Science

REPORTAGE. "Il y a urgence, il faut sortir de nos labos" : des scientifiques en rébellion pour le climat

2025-01-13

Auteur: Léa

L'action a été rapide et percutante. Ce vendredi 22 novembre, des militants écologistes ont investi une piste cyclable près des locaux de Schneider Electric dans le quartier de la Presqu'île de Grenoble (Isère). En quelques minutes, les activistes ont déployé leurs échelles et pénétré dans l'enceinte de l'entreprise pour creuser une tranchée et ériger un derrick, accompagnés de panneaux indiquant "scène de crime climatique". "Nous sommes ici pour dénoncer l'hypocrisie de Schneider Electric, prétendant ne pas soutenir les énergies fossiles tout en étant partenaire du projet Eacop, un pipeline massif porté par TotalEnergies", explique Fabienne Barataud, géographe à l'Institut national de recherche pour l'agriculture, l'alimentation et l'environnement (Inrae), brandissant une bâche frappante "Schneider Electric complice".

Un appel urgent à l'action

Cette tranchée ainsi creusée symbolise celle que devra tracer TotalEnergies à travers l’Ouganda et la Tanzanie pour son oléoduc Eacop, prévu pour 2025. Les opposants au projet le qualifient de "bombe climatique", Schneider étant chargé de l'infrastructure électrique. Les manifestants cherchent ainsi à pousser l'entreprise à se retirer du projet.

"Convaincre Patrick Pouyanné, le PDG de TotalEnergies, semble impossible, mais si tous les partenaires commencent à se retirer, Total sera dans une position très délicate", déclare Laurent Husson, géologue au CNRS. De nombreuses banques et sociétés d'assurance ont déjà pris leurs distances. Contacté, Schneider Electric a annoncé envisager une plainte et a défendu son rôle dans Eacop en invoquant une promesse d'amélioration des normes de sécurité et de réduction des émissions de gaz à effet de serre liées au projet.

Un mouvement né d'une frustration croissante

Entre scientifiques et militants d'ANVCOP21 ou d'Extinction Rébellion, il y a un élan d'espoir partagé. "Les scientifiques ont décidé qu'ils ne pouvaient plus rester en dehors de cette bataille ; la situation est trop grave, la neutralité est une illusion", explique Julien d'ANVCOP21.

Cet engagement s'inscrit dans un contexte d’aggravation des crises environnementales. Depuis 1990, avec le premier rapport du Groupe d'experts intergouvernemental sur l'évolution du climat (Giec), ces chercheurs appellent à attention face à un réchauffement climatique dû à la surexploitation des énergies fossiles. En 2024, une année record en chaleur, nous dépassons déjà la barre critique des 1,5°C, point de non-retour prévu par l’accord de Paris.

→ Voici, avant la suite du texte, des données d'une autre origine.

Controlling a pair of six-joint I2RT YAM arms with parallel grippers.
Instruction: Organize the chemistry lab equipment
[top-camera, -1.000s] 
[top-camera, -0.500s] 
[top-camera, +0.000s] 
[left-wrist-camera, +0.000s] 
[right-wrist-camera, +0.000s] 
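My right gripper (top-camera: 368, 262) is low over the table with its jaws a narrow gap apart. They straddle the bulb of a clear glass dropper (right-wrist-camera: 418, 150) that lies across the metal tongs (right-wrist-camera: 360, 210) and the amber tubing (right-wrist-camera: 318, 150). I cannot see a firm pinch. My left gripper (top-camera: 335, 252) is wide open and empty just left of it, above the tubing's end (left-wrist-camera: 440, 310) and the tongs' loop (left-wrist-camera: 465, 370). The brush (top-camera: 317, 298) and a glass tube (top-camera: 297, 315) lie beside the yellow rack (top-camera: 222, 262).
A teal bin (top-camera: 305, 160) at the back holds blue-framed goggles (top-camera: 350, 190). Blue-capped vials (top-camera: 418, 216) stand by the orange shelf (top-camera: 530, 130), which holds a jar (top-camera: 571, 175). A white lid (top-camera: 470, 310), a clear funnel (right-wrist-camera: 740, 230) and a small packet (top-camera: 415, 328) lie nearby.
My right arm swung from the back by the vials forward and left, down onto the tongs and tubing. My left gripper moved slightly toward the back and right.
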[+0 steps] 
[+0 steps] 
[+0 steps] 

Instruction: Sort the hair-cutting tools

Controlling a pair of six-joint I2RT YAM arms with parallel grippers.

Ces scientifiques, regroupés au sein du collectif "Scientifiques en rébellion", qui compte environ 500 membres en France, viennent de publier un livre-manifeste, "Sortir des labos pour défendre le vivant", évoquant leur désespoir face à l'inaction. Pendant ce temps, les événements climatiques extrêmes ne cessent d'être plus fréquents et intenses.

Un élan vers l'engagement

Lors d'un colloque en novembre, l’hydrologue Bertrand Decharme de Météo-France exprimait son exaspération face à cette indifférence générale : "Nous avons écrit des rapports durant trente ans, mais l'impression est que personne n'écoute !". Il dépeint une société qui continue de consommer sans réfléchir aux conséquences, comprenant que la tendance ne peut plus se poursuivre.

Cette mobilisation a incité les grands instituts de recherche à réévaluer leur position. En 2023, le comité d'éthique du CNRS a reconnu que l'engagement public des chercheurs en faveur de l'environnement n'est pas incompatible avec la rigueur scientifique, tant que la transparence est de mise. Mais même au sein de l'Inrae, les actions de désobéissance civile, comme celle contre Schneider, ne sont pas officiellement soutenues.

Un avenir incertain mais plein d'espoir

Les jeunes chercheurs montrent un intérêt croissant pour cet engagement. "L'urgence d'agir est évidente", témoigne Laurent Husson. Mathilde, une étudiante en sciences de la terre, constate que de plus en plus de ses pairs embrassent cette cause, renforçant leur détermination face aux récents désastres climatiques, comme les inondations ravageant sa ville en octobre.

Il est crucial de sensibiliser et mobiliser davantage pour faire face à un climat en crise. Les scientifiques sortent littéralement de leurs labos pour redevenir des agents de changement dans une lutte pour notre futur. Les actions menées à Grenoble ne sont que le début d'une vaste mobilisation nécessaire pour préserver notre planète.